From: Keith Busch <kbusch@kernel.org>
To: Ming Lei <ming.lei@redhat.com>
Cc: Sagi Grimberg <sagi@grimberg.me>, Jens Axboe <axboe@kernel.dk>,
Christoph Hellwig <hch@lst.de>,
linux-nvme@lists.infradead.org, Yi Zhang <yi.zhang@redhat.com>,
linux-block@vger.kernel.org, Chunguang Xu <brookxu.cn@gmail.com>
Subject: Re: [PATCH V2 0/4] nvme: fix two kinds of IO hang from removing NSs
Date: Thu, 22 Jun 2023 09:19:19 -0600 [thread overview]

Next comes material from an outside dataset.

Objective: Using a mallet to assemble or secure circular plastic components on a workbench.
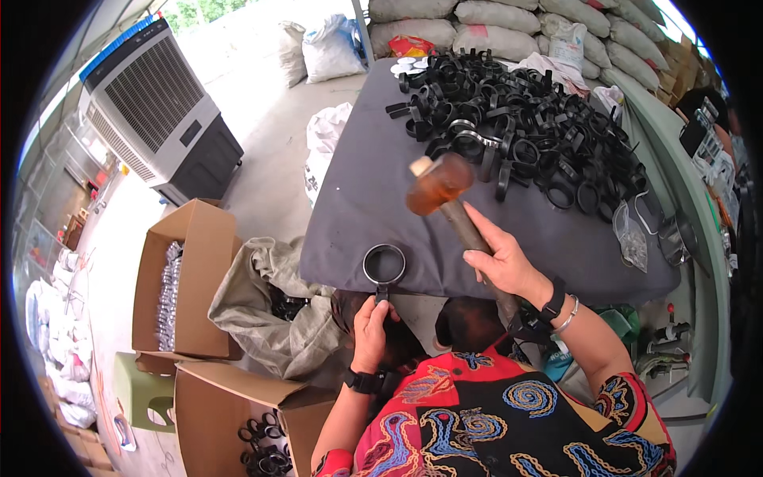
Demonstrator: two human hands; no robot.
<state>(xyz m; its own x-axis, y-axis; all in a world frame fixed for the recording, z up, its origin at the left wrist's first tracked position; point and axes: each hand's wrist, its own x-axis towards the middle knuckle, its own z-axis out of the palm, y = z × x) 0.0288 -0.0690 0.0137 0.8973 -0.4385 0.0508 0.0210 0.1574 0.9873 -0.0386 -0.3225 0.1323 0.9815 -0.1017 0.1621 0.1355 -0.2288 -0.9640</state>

Message-ID: <ZJRmd7bnclaNW3PL@kbusch-mbp.dhcp.thefacebook.com> (raw)
In-Reply-To: <ZJRgUXfRuuOoIN1o@ovpn-8-19.pek2.redhat.com>
On Thu, Jun 22, 2023 at 10:53:05PM +0800, Ming Lei wrote:
> On Thu, Jun 22, 2023 at 08:35:49AM -0600, Keith Busch wrote:
> > On Thu, Jun 22, 2023 at 09:51:12PM +0800, Ming Lei wrote:
> > > On Wed, Jun 21, 2023 at 09:48:49AM -0600, Keith Busch wrote:
> > > > The point was to contain requests from entering while the hctx's are
> > > > being reconfigured. If you're going to pair up the freezes as you've
> > > > suggested, we might as well just not call freeze at all.
> > >
> > > blk_mq_update_nr_hw_queues() requires queue to be frozen.
> >
> > It's too late at that point. Let's work through a real example. You'll
> > need a system that has more CPU's than your nvme has IO queues.
> >
> > Boot without any special nvme parameters. Every possible nvme IO queue
> > will be assigned "default" hctx type. Now start IO to every queue, then
> > run:
> >
> > # echo 8 > /sys/modules/nvme/parameters/poll_queues && echo 1 > /sys/class/nvme/nvme0/reset_controller
> >
> > Today, we freeze prior to tearing down the "default" IO queues, so
> > there's nothing entered into them while the driver reconfigures the
> > queues.
>
> nvme_start_freeze() just prevents new IO from being queued, and old ones
> may still be entering block layer queue, and what matters here is
> actually quiesce, which prevents new IO from being queued to
> driver/hardware.
>
> >
> > What you're suggesting will allow IO to queue up in a queisced "default"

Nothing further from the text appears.